§ TASK TO COMPLETE
From the first line to the last, please write out the data exactly.

§ DATASET CONTENT
****************************************
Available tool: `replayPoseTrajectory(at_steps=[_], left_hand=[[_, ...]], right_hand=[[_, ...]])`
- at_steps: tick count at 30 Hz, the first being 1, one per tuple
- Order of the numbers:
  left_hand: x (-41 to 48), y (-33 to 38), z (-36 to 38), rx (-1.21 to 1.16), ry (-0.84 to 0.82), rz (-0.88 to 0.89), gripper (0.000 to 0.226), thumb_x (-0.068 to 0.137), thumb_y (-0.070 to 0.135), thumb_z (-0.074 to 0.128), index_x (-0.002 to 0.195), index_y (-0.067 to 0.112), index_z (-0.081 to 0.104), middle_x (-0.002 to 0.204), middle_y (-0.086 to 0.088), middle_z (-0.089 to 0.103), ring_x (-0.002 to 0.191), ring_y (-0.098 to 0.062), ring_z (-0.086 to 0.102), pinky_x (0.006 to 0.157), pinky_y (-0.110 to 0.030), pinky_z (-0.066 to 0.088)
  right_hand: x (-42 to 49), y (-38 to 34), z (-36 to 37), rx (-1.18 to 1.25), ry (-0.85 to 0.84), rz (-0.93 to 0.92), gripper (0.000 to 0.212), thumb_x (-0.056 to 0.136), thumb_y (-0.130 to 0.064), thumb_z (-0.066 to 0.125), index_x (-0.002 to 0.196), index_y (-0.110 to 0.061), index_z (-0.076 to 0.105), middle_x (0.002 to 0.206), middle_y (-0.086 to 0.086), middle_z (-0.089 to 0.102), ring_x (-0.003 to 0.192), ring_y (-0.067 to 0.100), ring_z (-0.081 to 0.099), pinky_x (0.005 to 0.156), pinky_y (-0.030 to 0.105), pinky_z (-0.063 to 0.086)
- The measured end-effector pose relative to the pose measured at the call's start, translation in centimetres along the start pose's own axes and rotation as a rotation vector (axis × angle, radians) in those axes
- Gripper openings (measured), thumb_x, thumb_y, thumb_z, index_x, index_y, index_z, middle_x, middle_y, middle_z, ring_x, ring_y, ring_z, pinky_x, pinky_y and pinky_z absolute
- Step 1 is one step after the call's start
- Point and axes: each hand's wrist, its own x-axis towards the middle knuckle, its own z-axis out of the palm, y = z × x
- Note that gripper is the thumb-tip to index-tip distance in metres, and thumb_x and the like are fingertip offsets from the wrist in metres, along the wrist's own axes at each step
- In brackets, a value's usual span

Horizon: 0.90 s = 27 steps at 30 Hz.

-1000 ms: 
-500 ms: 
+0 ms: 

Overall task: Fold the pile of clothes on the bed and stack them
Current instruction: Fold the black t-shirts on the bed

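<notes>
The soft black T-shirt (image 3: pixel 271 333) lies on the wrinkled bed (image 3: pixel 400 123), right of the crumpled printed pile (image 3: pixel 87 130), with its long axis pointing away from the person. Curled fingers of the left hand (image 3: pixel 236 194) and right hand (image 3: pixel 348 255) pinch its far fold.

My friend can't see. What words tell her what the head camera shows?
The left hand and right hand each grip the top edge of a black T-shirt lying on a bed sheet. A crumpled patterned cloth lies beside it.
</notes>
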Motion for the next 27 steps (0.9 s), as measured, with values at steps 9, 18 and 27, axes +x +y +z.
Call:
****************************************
§ RESULT
Available tool: `replayPoseTrajectory(at_steps=[_], left_hand=[[_, ...]], right_hand=[[_, ...]])`
- at_steps: tick count at 30 Hz, the first being 1, one per tuple
- Order of the numbers:
  left_hand: x (-41 to 48), y (-33 to 38), z (-36 to 38), rx (-1.21 to 1.16), ry (-0.84 to 0.82), rz (-0.88 to 0.89), gripper (0.000 to 0.226), thumb_x (-0.068 to 0.137), thumb_y (-0.070 to 0.135), thumb_z (-0.074 to 0.128), index_x (-0.002 to 0.195), index_y (-0.067 to 0.112), index_z (-0.081 to 0.104), middle_x (-0.002 to 0.204), middle_y (-0.086 to 0.088), middle_z (-0.089 to 0.103), ring_x (-0.002 to 0.191), ring_y (-0.098 to 0.062), ring_z (-0.086 to 0.102), pinky_x (0.006 to 0.157), pinky_y (-0.110 to 0.030), pinky_z (-0.066 to 0.088)
  right_hand: x (-42 to 49), y (-38 to 34), z (-36 to 37), rx (-1.18 to 1.25), ry (-0.85 to 0.84), rz (-0.93 to 0.92), gripper (0.000 to 0.212), thumb_x (-0.056 to 0.136), thumb_y (-0.130 to 0.064), thumb_z (-0.066 to 0.125), index_x (-0.002 to 0.196), index_y (-0.110 to 0.061), index_z (-0.076 to 0.105), middle_x (0.002 to 0.206), middle_y (-0.086 to 0.086), middle_z (-0.089 to 0.102), ring_x (-0.003 to 0.192), ring_y (-0.067 to 0.100), ring_z (-0.081 to 0.099), pinky_x (0.005 to 0.156), pinky_y (-0.030 to 0.105), pinky_z (-0.063 to 0.086)
- The measured end-effector pose relative to the pose measured at the call's start, translation in centimetres along the start pose's own axes and rotation as a rotation vector (axis × angle, radians) in those axes
- Gripper openings (measured), thumb_x, thumb_y, thumb_z, index_x, index_y, index_z, middle_x, middle_y, middle_z, ring_x, ring_y, ring_z, pinky_x, pinky_y and pinky_z absolute
- Step 1 is one step after the call's start
- Point and axes: each hand's wrist, its own x-axis towards the middle knuckle, its own z-axis out of the palm, y = z × x
- Note that gripper is the thumb-tip to index-tip distance in metres, and thumb_x and the like are fingertip offsets from the wrist in metres, along the wrist's own axes at each step
- In brackets, a value's usual span

Horizon: 0.90 s = 27 steps at 30 Hz.

-1000 ms: 
-500 ms: 
+0 ms: 

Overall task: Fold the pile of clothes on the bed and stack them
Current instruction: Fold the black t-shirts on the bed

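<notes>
The soft black T-shirt (image 3: pixel 271 333) lies on the wrinkled bed (image 3: pixel 400 123), right of the crumpled printed pile (image 3: pixel 87 130), with its long axis pointing away from the person. Curled fingers of the left hand (image 3: pixel 236 194) and right hand (image 3: pixel 348 255) pinch its far fold.

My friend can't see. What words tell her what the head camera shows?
The left hand and right hand each grip the top edge of a black T-shirt lying on a bed sheet. A crumpled patterned cloth lies beside it.
</notes>
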Motion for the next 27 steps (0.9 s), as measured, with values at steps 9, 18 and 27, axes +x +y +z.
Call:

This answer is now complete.